Task details — In the listing below, the answer starts at the line that has "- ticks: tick" and stops after the line that has "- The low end"; please repeat that part exactly and nothing more.

• • •

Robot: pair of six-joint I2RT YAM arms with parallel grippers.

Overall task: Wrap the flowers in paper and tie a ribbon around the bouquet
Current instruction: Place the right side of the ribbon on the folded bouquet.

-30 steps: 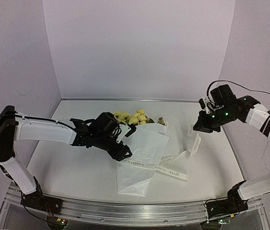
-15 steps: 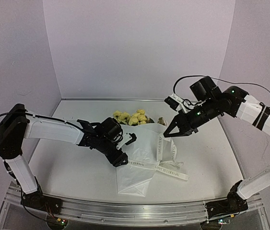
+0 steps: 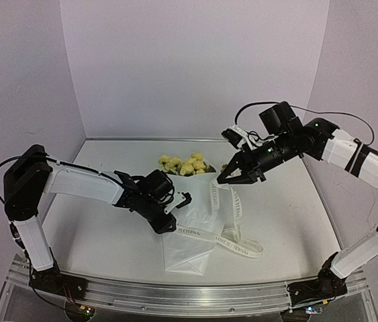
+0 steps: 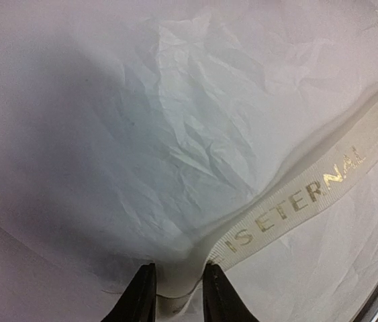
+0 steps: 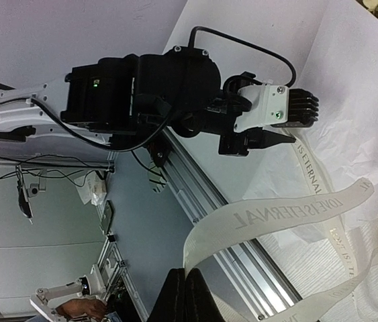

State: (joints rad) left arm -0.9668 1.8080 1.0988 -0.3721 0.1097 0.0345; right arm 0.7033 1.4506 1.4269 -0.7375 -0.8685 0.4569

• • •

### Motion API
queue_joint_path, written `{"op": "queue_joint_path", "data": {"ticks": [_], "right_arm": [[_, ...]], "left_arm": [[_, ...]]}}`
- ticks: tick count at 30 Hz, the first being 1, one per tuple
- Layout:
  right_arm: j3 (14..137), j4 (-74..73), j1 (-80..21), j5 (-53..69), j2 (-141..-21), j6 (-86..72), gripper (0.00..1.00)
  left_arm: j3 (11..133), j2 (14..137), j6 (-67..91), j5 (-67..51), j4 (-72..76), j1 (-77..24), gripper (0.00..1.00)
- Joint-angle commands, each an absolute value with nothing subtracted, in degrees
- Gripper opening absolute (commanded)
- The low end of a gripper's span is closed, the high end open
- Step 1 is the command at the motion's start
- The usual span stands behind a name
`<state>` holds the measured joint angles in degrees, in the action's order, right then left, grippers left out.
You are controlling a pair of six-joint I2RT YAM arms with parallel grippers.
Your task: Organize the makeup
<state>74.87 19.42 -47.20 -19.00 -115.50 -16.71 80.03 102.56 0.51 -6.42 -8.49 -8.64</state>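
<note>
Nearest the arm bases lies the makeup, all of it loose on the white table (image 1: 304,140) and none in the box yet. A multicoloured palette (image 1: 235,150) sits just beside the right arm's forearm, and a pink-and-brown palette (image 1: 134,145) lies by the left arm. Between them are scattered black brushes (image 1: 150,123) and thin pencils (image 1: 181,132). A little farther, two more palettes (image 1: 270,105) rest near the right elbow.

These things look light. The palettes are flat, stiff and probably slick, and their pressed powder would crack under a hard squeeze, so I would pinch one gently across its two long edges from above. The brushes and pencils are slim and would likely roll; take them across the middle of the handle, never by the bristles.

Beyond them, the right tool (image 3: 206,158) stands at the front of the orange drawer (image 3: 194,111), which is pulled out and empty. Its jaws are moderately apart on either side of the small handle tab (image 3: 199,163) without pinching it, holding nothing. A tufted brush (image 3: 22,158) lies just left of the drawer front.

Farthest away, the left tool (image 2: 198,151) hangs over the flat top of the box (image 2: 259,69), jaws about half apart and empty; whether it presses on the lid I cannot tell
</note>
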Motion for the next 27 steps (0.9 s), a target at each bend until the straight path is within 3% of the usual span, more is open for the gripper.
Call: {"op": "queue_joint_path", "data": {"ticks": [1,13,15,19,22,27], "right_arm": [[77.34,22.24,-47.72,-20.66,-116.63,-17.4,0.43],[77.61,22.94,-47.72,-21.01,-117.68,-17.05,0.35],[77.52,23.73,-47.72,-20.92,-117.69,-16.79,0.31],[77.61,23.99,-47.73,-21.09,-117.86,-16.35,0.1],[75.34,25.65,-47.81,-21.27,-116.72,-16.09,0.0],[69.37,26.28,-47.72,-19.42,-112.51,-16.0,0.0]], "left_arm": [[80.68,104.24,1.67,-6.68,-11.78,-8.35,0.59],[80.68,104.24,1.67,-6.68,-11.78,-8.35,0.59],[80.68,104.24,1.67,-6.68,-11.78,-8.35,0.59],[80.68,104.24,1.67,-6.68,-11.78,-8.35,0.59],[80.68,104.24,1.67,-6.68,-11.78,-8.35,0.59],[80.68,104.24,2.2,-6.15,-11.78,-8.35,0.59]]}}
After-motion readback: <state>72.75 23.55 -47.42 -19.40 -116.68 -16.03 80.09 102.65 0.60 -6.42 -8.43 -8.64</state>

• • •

Result below —
- ticks: tick count at 30 Hz, the first being 1, one per tuple
- Layout:
  right_arm: j3 (14..137), j4 (-74..73), j1 (-80..21), j5 (-53..69), j2 (-141..-21), j6 (-86..72), gripper (0.00..1.00)
  left_arm: j3 (11..133), j2 (14..137), j6 (-67..91), j5 (-67..51), j4 (-72..76), j1 (-77..24), gripper (0.00..1.00)
- Joint-angle commands, each an absolute value with nothing subtracted, in degrees
- Gripper opening absolute (commanded)
- The low end of a gripper's span is closed, the high end open

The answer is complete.